Adnan Menderes (Turkish: [adˈnan mendeˈɾes]; 1899 – 17 September 1961) or Ali Adnan Ertekin Menderes was the Turkish Prime Minister between 1950–1960. He was one of the founders of the Democrat Party (DP) in 1946, the fourth legal opposition party of Turkey. He was hanged by the military junta after the 1960 coup d'état, along with two other cabinet members, Fatin Rüştü Zorlu and Hasan Polatkan. He was the last Turkish political leader to be executed after a military coup and is also one of the three political leaders of the Turkish Republic (along with Atatürk and Turgut Özal) to have a mausoleum built in his honor.

Early life and career

Adnan was born in 1899 in Koçarlı, Aydın Province, as the son of a wealthy landowner of Crimean Tatar origin.[1][page needed] After primary school, Menderes attended the American College in İzmir[citation needed]. He fought against the invading Greek army during the Turkish War of Independence and was awarded a medal of honour[citation needed]. He graduated from the Law School of Ankara University. In 1930, Menderes organized a branch of the short-lived Liberal Republican Party (Serbest Cumhuriyet Fırkası) in Aydın.[2] After this opposition party was banned as well, he was invited by Atatürk himself to join the ruling Republican People's Party and was selected by the party leaders as a deputy of Aydın in 1931. In 1945, he was expelled from the party with two other colleagues due to inner-party opposition to the nationalization policies of the then self-declared "National Chief" İsmet İnönü.[3]

Rise to power

On 7 January 1946, he and former prime minister Celal Bayar formed the Democratic Party (DP), the fourth legal opposition party in Turkey, after the Progressive Republican Party formed by retired General Kazım Karabekir in 1924, the Liberal Republican Party established by Ali Fethi Okyar in 1930, and the National Development Party (Milli Kalkınma Partisi) established by Nuri Demirağ in 1945, the first two of which were banned in at most a few months after their founding by the Republican People's Party (CHP), which was the party in power until 1950 elections in Turkey. He was elected deputy of Kütahya in the 1946 elections. When the DP won 52% of the votes in the first free elections in Turkish history on 14 May 1950 (in which votes were cast in secret and counted openly), Menderes became prime minister, and in 1955 he also assumed the duties of foreign minister. He later won two more free elections, one in 1954 and the other in 1957.

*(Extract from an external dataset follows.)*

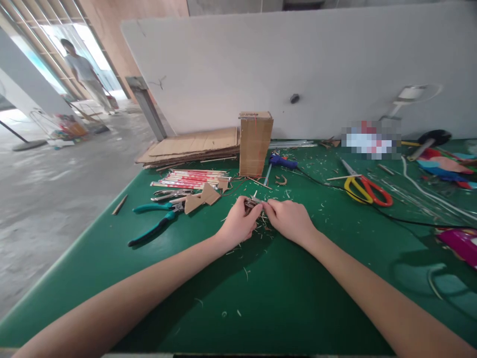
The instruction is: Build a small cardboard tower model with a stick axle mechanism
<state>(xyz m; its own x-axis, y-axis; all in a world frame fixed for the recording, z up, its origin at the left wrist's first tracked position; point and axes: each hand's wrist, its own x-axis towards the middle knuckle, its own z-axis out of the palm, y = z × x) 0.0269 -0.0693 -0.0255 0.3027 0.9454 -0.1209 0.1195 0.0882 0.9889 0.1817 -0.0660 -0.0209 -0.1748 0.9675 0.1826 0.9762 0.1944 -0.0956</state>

During the 10 years of his term as prime minister, Turkish domestic and foreign politics underwent great changes[clarification needed]. Industrialization and urbanization, which were started by Atatürk, but staggered by the effects of war[clarification needed], underwent rapid[weasel words] acceleration in Turkey. The Turkish economy grew at an unprecedented rate of 9% per annum over his 10-year administration, a feat which had and so far has not yet been duplicated.[4] Turkey was admitted to NATO. With the economic support of the United States via the Marshall Plan, agriculture was mechanized; transport, energy, education, health care, insurance and banking progressed.[citation needed] In 1955, the Menderes government was blamed by his political opponents for orchestrating the Istanbul Pogrom, which targeted the city's substantial Greek minority.[5] Thousands of shops, houses, churches and even graves belonging to ethnic Greek minority in Istanbul were destroyed within a few hours and several people were injured. The Pogrom against Greek minority was caused by the spread of false news about the assault against Mustafa Kemal's house in Thessaloniki. The supposed assault was proved to be a provocation organised by the Turkish government which brought to Istanbul infuriated naive villagers from Anatolia with the aim to "punish" Greeks.

Plane crash survival

On 17 February 1959, the Turkish Airlines aircraft Vickers Viscount Type 793, registration TC-SEV, carrying Adnan Menderes and a party of government officials on a special flight from Istanbul to London Gatwick Airport crashed a few miles short of the runway, near Rusper, Sussex in heavy fog and caught fire. Nine of the 16 passengers and 5 of the 8 crew lost their lives. Menderes, sitting in the back part of the plane, survived the accident almost uninjured and was hospitalized at The London Clinic 90 minutes after receiving first aid from Margaret Bailey, a local resident who rushed to the crash site.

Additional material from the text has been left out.